Kaşlarını çatıp annemleri kontrol ettikten sonra bir anda ayağıma attığı tekmeyle yerimden sıçradım.

"Manyak mısın kızım. Laflarınla dövdüğün yetmedi şimdide uygulamaya mı koydun."

"Hâla anlamayacaksın dimi? Sen ne kadar bencilsin ya. Benim sorunum sadece kovulmak değil, nedenini nasılını sormadan söylediğin şeye bak.
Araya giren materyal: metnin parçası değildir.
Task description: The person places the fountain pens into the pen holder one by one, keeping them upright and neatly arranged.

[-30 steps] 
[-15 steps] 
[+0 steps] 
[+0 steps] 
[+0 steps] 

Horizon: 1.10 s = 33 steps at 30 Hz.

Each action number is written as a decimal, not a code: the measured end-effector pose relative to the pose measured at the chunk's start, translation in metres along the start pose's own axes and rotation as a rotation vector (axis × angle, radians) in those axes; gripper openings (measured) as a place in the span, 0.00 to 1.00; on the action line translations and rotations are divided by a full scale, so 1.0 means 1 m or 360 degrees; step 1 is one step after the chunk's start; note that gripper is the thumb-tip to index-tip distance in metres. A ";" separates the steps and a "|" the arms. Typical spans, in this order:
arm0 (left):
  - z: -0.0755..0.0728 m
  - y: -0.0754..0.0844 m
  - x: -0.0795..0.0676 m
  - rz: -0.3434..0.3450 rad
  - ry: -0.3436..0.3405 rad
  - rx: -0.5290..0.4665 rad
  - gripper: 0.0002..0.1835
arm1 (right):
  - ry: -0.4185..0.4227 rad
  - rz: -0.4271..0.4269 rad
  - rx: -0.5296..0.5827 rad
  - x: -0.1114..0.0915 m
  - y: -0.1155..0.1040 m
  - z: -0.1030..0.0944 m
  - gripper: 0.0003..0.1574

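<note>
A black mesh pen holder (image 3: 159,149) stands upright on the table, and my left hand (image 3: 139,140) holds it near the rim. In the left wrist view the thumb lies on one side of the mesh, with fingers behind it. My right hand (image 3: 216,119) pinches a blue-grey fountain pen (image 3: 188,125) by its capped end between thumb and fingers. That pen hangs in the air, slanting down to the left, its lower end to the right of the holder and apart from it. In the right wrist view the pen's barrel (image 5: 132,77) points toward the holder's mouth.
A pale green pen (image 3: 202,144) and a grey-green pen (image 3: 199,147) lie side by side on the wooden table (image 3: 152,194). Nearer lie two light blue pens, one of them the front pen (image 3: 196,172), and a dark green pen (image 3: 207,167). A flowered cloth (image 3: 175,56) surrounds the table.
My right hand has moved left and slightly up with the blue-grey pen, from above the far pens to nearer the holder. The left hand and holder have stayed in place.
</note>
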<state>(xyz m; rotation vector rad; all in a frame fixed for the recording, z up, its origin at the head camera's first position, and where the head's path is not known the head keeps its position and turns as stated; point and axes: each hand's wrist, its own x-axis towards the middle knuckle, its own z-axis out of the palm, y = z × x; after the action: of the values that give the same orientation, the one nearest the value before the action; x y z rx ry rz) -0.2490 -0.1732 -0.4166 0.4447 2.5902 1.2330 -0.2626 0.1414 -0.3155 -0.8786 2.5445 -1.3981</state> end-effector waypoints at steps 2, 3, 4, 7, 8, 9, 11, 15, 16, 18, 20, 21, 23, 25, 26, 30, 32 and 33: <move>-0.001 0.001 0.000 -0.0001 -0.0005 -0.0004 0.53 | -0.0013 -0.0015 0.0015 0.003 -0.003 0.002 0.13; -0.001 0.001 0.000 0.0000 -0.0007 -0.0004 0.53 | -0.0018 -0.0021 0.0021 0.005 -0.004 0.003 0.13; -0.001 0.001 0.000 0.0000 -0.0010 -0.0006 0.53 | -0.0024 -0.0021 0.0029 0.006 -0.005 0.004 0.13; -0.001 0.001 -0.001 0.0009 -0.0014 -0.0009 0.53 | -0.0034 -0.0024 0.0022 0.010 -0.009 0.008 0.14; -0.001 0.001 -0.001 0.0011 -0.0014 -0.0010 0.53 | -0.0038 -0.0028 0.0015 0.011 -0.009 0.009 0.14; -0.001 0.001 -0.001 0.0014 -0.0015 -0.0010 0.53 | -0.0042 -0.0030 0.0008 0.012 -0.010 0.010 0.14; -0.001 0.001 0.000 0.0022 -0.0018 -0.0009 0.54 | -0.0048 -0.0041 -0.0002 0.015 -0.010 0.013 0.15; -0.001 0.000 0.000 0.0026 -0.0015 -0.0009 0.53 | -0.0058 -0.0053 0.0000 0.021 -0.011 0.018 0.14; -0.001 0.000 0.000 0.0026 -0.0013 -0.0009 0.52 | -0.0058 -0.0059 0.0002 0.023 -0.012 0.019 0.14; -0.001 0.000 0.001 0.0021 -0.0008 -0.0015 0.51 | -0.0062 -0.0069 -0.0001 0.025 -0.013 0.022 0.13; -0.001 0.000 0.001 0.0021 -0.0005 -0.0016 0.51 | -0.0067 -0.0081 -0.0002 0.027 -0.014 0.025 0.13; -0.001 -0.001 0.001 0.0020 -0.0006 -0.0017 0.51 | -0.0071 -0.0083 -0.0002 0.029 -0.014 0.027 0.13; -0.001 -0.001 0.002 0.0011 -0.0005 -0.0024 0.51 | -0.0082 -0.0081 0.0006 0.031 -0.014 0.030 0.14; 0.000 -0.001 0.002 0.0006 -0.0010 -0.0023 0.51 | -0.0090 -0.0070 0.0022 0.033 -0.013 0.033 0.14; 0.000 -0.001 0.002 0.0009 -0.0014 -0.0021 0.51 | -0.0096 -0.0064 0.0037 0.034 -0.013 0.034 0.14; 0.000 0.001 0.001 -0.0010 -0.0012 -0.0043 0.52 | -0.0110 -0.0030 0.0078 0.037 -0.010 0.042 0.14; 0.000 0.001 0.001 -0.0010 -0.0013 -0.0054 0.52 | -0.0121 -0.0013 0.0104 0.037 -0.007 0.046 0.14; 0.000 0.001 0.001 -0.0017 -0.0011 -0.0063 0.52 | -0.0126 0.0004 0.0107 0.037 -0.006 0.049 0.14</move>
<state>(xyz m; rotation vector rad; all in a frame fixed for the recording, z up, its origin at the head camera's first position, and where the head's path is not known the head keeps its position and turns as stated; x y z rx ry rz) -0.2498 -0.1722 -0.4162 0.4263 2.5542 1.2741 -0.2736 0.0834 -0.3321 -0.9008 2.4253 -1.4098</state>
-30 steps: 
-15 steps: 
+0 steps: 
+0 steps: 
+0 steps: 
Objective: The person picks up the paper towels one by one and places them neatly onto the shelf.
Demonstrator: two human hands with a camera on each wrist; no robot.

Bir an gerçekten merak ettiğini sanmıştım."

Elini sinirle saçlarından geçirip dolu gözlerini saklamak için gözlerini kapattı. Derin bir nefes alıp dirseklerini cam korkuluklara dayayıp aşağıdaki insanlara baktı. Onun bu hali bir nebzede olsa pişman olmamı sağlamıştı.

Ben ki küçükken ağaca tekme atıp sonrasında kusura bakma affet beni diyerek sarılan bir çocuktum.

"Kusura bakma."

"Babaannem ve dedemin haberi yok söyleme yeter."

"Tamam."

Gel sana iş bulayım desem yine yanlış anlayabilirdi o yüzden susmayı tercih ettim. Yanımıza gelen hanımlar elleri kolları dolu poşetleri gözüme sokmak ister gibi sallamaya başladılar. İyice hizmetlileri oldum şunlara bak, yarın öbür gün kapıcı muamelesi yaparlarsa hiç şaşırmazdım. 3 ekmek 2 süt falan demezlerse iyidir. Poşetleri alıp bana verecekleri emirleri beklemeye başladım. Aç olduklarını söyledikleri an Ebru benden önce konuşmaya başlamıştı.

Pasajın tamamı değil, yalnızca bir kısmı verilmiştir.